▸ **Aim of the exercise**: Find the line with "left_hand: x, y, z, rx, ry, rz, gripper" and the line with "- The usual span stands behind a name" in the entries below; output exactly those two lines, every line between them, and no others.

▸ **Recorded data**:
###
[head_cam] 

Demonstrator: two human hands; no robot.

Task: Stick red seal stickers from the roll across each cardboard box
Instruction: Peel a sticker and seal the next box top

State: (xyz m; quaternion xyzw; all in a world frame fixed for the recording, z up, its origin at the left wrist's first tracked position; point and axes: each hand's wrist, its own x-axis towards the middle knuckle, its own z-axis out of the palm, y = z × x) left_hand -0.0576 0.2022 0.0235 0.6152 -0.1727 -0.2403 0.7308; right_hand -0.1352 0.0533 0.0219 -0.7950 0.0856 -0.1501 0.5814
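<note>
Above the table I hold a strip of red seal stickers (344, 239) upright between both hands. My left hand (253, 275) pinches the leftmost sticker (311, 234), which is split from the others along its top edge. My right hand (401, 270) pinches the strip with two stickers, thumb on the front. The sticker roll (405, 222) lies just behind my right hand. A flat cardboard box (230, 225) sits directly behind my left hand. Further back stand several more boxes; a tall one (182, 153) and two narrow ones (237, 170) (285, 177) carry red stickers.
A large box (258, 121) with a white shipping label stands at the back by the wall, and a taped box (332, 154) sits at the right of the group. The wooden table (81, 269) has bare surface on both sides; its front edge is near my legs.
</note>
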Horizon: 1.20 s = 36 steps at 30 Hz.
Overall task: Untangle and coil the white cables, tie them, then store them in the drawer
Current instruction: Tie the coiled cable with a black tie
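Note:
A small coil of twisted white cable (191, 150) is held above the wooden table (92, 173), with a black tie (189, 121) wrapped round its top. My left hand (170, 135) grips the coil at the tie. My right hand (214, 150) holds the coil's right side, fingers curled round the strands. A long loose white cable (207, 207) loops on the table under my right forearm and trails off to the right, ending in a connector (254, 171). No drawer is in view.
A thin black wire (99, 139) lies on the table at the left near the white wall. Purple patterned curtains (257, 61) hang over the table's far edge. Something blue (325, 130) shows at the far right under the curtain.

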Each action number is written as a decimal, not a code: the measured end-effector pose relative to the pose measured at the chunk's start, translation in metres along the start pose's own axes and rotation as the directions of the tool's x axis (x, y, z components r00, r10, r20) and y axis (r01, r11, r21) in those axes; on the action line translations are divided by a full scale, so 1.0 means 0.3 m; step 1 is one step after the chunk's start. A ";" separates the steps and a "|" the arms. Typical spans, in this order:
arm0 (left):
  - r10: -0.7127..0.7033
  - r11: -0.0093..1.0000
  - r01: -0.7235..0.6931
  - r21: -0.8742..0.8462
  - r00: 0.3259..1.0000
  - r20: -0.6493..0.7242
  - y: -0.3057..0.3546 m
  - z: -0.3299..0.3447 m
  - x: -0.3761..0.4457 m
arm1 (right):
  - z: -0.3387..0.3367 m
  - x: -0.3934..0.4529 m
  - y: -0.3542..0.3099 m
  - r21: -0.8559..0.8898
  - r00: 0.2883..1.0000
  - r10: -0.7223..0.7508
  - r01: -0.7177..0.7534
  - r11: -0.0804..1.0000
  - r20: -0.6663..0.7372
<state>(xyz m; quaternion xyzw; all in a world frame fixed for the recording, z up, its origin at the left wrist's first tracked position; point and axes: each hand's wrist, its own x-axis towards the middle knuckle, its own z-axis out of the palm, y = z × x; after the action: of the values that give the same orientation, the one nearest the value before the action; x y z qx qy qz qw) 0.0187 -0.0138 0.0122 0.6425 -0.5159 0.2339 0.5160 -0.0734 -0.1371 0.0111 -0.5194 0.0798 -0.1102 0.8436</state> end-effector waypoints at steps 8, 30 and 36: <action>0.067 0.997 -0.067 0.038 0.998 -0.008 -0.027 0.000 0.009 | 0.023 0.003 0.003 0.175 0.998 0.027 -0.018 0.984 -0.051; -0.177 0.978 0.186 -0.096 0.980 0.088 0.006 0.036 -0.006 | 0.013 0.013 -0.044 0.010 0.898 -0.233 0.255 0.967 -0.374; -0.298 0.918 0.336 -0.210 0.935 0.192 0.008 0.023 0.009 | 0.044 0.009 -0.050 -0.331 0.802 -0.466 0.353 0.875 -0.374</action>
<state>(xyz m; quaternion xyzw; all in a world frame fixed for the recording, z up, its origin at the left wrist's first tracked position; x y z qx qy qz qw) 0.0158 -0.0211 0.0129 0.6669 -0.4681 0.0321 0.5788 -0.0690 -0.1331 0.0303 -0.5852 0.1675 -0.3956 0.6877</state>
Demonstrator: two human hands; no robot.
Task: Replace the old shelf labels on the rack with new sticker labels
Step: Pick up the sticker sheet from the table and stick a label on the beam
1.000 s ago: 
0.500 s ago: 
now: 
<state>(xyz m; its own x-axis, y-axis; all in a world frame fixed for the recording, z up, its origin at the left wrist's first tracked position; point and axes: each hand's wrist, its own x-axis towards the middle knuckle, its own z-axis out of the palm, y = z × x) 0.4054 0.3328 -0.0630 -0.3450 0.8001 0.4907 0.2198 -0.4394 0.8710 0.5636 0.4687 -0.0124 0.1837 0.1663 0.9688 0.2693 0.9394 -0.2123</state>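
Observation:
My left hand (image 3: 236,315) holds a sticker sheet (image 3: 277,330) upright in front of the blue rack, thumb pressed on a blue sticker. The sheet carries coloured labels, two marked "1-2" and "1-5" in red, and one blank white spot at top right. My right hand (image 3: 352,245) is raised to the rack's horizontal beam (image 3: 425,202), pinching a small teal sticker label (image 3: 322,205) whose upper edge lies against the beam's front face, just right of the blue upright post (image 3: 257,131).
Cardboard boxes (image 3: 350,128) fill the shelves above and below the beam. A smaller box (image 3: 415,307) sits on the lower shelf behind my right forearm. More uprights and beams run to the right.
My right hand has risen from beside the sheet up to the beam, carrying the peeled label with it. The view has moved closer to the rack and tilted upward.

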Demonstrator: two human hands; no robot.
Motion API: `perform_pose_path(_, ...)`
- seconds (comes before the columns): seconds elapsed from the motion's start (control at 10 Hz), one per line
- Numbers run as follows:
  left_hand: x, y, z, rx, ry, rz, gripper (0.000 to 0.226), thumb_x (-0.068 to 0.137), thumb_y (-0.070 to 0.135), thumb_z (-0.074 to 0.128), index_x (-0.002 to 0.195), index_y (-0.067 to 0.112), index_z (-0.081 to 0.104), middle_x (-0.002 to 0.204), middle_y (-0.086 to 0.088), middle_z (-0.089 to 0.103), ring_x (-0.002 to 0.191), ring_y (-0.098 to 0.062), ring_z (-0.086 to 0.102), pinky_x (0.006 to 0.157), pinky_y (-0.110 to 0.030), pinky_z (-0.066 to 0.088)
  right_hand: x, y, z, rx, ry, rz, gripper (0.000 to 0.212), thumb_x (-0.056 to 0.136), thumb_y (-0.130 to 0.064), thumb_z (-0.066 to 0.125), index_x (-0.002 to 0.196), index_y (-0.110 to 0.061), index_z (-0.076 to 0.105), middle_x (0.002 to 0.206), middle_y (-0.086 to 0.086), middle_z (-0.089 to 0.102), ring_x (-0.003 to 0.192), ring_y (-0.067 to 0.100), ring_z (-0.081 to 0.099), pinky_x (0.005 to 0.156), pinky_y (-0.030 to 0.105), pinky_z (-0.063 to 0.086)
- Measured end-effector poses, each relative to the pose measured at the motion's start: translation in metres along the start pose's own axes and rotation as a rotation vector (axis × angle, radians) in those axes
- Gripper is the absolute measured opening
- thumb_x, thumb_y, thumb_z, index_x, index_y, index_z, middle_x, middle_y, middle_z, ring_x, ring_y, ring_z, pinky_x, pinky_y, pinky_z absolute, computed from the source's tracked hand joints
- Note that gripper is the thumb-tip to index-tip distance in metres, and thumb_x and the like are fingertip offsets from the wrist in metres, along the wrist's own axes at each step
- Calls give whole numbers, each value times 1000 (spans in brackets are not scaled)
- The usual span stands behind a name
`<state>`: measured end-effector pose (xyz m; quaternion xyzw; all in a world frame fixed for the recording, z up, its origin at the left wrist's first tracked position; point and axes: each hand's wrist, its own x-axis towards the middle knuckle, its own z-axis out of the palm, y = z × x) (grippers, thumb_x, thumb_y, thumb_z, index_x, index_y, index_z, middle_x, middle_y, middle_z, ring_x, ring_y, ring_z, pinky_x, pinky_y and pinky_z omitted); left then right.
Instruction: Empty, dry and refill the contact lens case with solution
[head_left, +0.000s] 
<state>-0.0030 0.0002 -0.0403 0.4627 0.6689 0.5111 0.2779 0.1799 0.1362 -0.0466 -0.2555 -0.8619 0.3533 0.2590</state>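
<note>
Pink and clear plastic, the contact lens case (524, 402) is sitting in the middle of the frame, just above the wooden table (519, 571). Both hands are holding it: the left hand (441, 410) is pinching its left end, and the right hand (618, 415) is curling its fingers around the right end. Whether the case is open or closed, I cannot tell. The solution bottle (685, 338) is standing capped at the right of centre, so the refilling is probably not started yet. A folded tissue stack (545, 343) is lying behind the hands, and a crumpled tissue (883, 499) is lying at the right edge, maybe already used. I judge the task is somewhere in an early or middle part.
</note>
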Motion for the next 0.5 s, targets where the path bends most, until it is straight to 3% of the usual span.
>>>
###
▸ **Response to this exercise**:
  left_hand: x, y, z, rx, ry, rz, gripper (0.000 to 0.226), thumb_x (-0.068 to 0.137), thumb_y (-0.070 to 0.135), thumb_z (-0.074 to 0.128), index_x (-0.002 to 0.195), index_y (-0.067 to 0.112), index_z (-0.081 to 0.104), middle_x (-0.002 to 0.204), middle_y (-0.086 to 0.088), middle_z (-0.089 to 0.103), ring_x (-0.002 to 0.191), ring_y (-0.098 to 0.062), ring_z (-0.086 to 0.102), pinky_x (0.006 to 0.157), pinky_y (-0.110 to 0.030), pinky_z (-0.066 to 0.088)
  right_hand: x, y, z, rx, ry, rz, gripper (0.000 to 0.212), thumb_x (-0.056 to 0.136), thumb_y (-0.130 to 0.064), thumb_z (-0.066 to 0.125), index_x (-0.002 to 0.196), index_y (-0.110 to 0.061), index_z (-0.076 to 0.105), middle_x (0.002 to 0.206), middle_y (-0.086 to 0.086), middle_z (-0.089 to 0.102), ring_x (-0.003 to 0.192), ring_y (-0.067 to 0.100), ring_z (-0.081 to 0.099), pinky_x (0.005 to 0.156), pinky_y (-0.030 to 0.105), pinky_z (-0.063 to 0.086)
- Measured end-effector poses, each relative to the pose measured at the motion's start: translation in metres along the start pose's own axes and rotation as a rotation vector (axis × angle, radians) in those axes
- Gripper is the absolute measured opening
- thumb_x, thumb_y, thumb_z, index_x, index_y, index_z, middle_x, middle_y, middle_z, ring_x, ring_y, ring_z, pinky_x, pinky_y, pinky_z absolute, computed from the source's tracked hand joints
- Note that gripper is the thumb-tip to index-tip distance in metres, and thumb_x and the like are fingertip offsets from the wrist in metres, along the wrist's own axes at each step
- Calls give whole numbers, each value times 1000 (spans in brackets are not scaled)
- The usual span stands behind a name

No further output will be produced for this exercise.